---------------------------------------------------
The GI course includes 2 homework assignments,
each one consisting of 4 parts.
The first homework assignment brings deep knowledge
of the algorithmic and implementational side of GI.
The second homework assiggnment brings deep knowledge
of the data manipulation and analysis side of GI.
The text below defines the work
and the deliverables:
====================================================
HW#1:
Each student selects a different GI algorithm,
and, using the AWS (Amazon Web Services),
implements it in four different technologies
(full freedom on algorithm selection, zero on technology selection):
a. CPU
b. GPU
c. DFE
d. WSN
Detailed explanations follow in the classroom
(in the first class of the semester).
The deliverables for this assignment are six
(seven for those taking the one-course-grade-up option):
a. PowerPoint with the essence of the algorithm,
and where it could be used,
and what are the best uses
for each particular implementational tecnology.
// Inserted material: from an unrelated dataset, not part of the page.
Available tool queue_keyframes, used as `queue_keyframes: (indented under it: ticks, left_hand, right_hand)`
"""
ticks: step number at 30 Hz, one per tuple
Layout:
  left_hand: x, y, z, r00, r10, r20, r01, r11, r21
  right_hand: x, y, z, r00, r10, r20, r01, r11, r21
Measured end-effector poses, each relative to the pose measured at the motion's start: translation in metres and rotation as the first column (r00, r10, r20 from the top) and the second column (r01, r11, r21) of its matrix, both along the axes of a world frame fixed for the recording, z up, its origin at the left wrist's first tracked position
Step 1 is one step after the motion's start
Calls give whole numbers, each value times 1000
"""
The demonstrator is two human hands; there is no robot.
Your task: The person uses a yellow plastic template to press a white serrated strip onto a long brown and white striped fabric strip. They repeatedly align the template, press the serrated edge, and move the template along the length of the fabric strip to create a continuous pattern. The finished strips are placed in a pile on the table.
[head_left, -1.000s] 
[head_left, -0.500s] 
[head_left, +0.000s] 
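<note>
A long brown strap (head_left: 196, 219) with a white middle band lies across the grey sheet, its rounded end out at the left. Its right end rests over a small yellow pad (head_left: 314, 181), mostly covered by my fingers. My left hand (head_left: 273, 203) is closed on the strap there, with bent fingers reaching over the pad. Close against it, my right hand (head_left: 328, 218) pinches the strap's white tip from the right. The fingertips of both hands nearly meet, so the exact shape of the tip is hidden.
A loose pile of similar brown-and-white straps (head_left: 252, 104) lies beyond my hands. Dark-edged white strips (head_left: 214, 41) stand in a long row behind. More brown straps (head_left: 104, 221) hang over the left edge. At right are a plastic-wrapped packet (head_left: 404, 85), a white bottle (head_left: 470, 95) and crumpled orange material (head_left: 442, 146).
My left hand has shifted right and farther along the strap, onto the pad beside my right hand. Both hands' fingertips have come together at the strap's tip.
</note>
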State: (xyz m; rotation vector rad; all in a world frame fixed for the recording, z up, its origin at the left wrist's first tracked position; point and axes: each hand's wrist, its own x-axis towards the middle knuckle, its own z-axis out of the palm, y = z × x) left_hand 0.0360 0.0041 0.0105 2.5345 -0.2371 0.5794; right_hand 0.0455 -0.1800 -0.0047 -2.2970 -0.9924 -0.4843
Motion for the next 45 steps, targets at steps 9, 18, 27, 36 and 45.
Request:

b. PowerPoints with the platform details, plus
flowcharts, execution graphs, code, and sample runs,
for each one of the four implementational technologies.
This means four different PowerPoint presentations.
c. PowerPoint which compares the four implementations
for one BigData problem set, in the following domains:
measured speed, estimated power,
calculated complexity, and precision analysis.
d. Optional, for one higher course grade,
for those who like to turn this homework into a paper
for a conference or a journal: one more one-slide PopwerPoint
comparing 4 implementations for several BigData sets.
The students are asked to use the best possible infrastructure
that the ASW is offering,
for the budget available
(this course likes the same infrastructure to be used as @MIT).
===============================================================
HW#2:
a. Do a short survey of sequencers available on the market,
presented in the form of a PowerPoint presentation.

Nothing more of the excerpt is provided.